# Spirit Cats



## gunterkat (Aug 19, 2006)

*Warning:* _crazy cat-man content_ :lol: 

I'm not sure if this is the right place for this "crazy cat-man" post. 
Kind mods, feel free to move this if you think it's necessary 

I think, at least for some of us, the cats we adopt into our homes are a sort of reflection of feline spirits that escort and sometimes guide us through our lives. Does anyone else here feel this way?

I have one spirit-cat that I know of with absolute certainty. Sam was the genius-kitty who owned me more than 15 years before I adopted Arianwen. He was the first cat I knew who was truly self-aware, and who knew about The Maker Of All Things. He became a guardian angel kitty after his untimely death, and has come back to "visit" more times than I could count.

Many experiences in my life have shown Sam's influence, the most obvious of those being circumstances surrounding Arianwen's adoption. To sum up, the odds against my adopting her were very high, but Sam nudged things to ensure the adoption came through.
:angel rcat


----------



## Mary Beth (May 16, 2010)

I couldn't agree more.
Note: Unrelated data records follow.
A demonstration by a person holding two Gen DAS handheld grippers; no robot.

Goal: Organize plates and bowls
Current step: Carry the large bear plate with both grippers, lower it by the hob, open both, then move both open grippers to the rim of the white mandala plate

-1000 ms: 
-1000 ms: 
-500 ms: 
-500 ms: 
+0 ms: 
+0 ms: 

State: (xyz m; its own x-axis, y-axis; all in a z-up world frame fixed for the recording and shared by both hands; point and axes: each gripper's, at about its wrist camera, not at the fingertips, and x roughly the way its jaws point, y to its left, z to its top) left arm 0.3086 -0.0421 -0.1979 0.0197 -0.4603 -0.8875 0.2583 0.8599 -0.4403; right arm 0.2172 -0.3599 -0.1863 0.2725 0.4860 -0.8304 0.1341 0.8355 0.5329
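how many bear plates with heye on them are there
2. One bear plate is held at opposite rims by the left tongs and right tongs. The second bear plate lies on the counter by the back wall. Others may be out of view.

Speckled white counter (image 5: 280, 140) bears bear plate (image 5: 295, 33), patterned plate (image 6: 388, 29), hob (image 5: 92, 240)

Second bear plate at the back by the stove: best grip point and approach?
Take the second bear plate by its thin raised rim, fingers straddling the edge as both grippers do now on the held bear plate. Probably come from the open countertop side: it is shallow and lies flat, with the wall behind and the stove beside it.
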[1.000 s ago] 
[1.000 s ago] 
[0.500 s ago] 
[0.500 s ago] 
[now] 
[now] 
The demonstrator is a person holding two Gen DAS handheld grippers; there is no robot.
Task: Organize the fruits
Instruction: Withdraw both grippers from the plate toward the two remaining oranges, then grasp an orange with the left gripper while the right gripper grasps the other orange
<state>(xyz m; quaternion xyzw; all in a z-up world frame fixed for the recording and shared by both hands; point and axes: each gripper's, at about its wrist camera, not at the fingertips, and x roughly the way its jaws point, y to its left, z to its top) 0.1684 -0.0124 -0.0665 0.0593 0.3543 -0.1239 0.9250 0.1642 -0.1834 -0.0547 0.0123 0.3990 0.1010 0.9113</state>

I still believe Shadow I (after his untimely death from FIP) led me to Shadow II (who could have been his twin). Glad I'm not alone in this belief


----------



## FelineMommy (Jul 6, 2010)

gunterkat, I would love to hear more detail on how your spirit cat(s) guide you, and how the one helped make the adoption of the other happen. Please do tell....

I have one cat that absolutely chose me (I had a different cat in my hands --the exact cat I went to the store to find -- but there she was in her little cage screaming and telling me to take her home). So I did. 11 years ago. And she's awesome. =)


----------